Nothing outside the range below should be printed. Output exactly the lines from the line with "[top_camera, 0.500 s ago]" to the line with "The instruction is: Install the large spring", both included.

■ **Records contained in a dataset**:
..........

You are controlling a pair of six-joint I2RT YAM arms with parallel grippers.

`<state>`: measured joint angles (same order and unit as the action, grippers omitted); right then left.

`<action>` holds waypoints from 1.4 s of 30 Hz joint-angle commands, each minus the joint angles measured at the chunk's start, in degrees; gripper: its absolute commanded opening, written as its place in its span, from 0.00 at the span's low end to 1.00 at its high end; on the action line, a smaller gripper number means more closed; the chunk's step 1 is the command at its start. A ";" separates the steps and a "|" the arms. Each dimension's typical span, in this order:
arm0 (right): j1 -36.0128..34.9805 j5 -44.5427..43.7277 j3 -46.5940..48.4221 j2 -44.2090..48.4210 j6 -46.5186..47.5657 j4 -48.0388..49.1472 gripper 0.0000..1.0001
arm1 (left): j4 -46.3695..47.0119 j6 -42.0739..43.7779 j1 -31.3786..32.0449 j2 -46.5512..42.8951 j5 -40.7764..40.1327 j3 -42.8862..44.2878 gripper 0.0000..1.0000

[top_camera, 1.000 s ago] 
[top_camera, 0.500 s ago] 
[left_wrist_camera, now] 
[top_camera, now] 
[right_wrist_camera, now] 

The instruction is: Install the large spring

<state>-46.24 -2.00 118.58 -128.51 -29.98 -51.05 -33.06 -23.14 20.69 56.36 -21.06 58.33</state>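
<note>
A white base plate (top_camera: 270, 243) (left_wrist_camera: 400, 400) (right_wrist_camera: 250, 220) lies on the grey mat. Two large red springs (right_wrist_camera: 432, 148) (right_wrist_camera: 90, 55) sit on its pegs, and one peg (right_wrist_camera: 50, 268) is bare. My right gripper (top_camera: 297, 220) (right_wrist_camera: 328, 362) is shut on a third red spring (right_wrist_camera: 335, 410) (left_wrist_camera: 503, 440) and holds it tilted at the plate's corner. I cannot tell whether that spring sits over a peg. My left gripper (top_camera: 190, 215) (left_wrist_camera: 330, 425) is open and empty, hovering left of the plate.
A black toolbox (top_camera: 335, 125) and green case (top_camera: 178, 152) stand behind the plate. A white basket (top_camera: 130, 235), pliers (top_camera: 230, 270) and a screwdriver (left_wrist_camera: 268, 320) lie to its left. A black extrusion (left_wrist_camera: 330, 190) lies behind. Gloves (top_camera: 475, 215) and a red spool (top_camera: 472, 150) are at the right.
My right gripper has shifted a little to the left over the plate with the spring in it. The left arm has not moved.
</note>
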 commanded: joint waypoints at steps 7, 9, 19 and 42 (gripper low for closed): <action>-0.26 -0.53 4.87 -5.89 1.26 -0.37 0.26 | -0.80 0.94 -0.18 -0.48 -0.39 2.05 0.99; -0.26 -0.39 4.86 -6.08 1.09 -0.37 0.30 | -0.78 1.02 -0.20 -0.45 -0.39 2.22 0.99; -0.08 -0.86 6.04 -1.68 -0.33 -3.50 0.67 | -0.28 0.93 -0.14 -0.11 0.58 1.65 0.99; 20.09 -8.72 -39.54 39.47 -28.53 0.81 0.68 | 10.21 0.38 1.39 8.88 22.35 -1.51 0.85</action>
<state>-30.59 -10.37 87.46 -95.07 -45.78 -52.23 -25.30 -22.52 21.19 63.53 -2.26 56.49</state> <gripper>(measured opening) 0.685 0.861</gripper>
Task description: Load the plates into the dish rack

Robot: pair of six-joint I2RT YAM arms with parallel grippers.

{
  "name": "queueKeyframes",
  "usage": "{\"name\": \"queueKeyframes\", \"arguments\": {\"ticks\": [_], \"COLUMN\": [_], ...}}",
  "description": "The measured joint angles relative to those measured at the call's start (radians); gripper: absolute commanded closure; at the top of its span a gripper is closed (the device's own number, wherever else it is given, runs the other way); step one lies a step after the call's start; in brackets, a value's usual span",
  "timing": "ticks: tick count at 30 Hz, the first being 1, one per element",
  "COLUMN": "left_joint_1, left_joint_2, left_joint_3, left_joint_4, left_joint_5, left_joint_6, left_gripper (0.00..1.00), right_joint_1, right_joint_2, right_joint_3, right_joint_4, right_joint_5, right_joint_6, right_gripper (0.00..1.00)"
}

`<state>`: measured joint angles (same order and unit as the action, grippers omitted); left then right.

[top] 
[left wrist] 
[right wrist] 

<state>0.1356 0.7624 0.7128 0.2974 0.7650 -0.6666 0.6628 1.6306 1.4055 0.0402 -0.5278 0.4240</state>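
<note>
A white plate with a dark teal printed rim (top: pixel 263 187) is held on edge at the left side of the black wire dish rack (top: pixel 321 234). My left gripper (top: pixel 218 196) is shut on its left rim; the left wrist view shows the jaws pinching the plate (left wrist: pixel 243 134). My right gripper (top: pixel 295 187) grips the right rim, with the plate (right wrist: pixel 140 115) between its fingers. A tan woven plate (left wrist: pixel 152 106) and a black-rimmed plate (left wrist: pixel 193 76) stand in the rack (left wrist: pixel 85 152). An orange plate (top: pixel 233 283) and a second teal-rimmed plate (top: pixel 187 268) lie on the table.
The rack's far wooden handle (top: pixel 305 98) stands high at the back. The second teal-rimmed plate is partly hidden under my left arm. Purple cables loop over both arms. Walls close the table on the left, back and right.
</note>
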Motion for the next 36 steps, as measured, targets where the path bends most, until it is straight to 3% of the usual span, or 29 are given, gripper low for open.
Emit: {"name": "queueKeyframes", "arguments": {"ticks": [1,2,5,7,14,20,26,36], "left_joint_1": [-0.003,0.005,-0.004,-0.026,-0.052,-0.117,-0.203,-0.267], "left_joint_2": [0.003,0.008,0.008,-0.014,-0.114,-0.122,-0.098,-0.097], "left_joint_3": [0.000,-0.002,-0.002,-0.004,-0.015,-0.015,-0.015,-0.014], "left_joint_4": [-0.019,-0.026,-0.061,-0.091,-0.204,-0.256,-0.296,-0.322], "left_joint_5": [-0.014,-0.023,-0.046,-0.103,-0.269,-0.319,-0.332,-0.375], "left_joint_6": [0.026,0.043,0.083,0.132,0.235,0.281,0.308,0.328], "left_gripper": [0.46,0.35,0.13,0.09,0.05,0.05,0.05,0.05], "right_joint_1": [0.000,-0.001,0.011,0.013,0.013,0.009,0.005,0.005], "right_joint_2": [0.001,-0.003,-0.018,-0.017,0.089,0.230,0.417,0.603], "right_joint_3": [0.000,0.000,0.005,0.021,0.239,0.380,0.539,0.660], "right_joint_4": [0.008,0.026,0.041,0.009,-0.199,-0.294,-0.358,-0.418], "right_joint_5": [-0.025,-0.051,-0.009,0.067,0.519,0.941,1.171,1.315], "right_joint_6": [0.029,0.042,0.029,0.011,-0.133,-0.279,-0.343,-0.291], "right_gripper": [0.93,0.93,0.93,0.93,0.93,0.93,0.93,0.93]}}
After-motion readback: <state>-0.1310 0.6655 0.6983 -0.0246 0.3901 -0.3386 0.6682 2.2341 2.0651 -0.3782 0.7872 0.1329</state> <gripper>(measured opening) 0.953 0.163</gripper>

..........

■ **Output of the exercise**:
[top_camera, 0.500 s ago] 
[left_wrist_camera, now] 
[top_camera, now] 
[right_wrist_camera, now] 

The instruction is: Install the large spring

No part of the exercise remains open.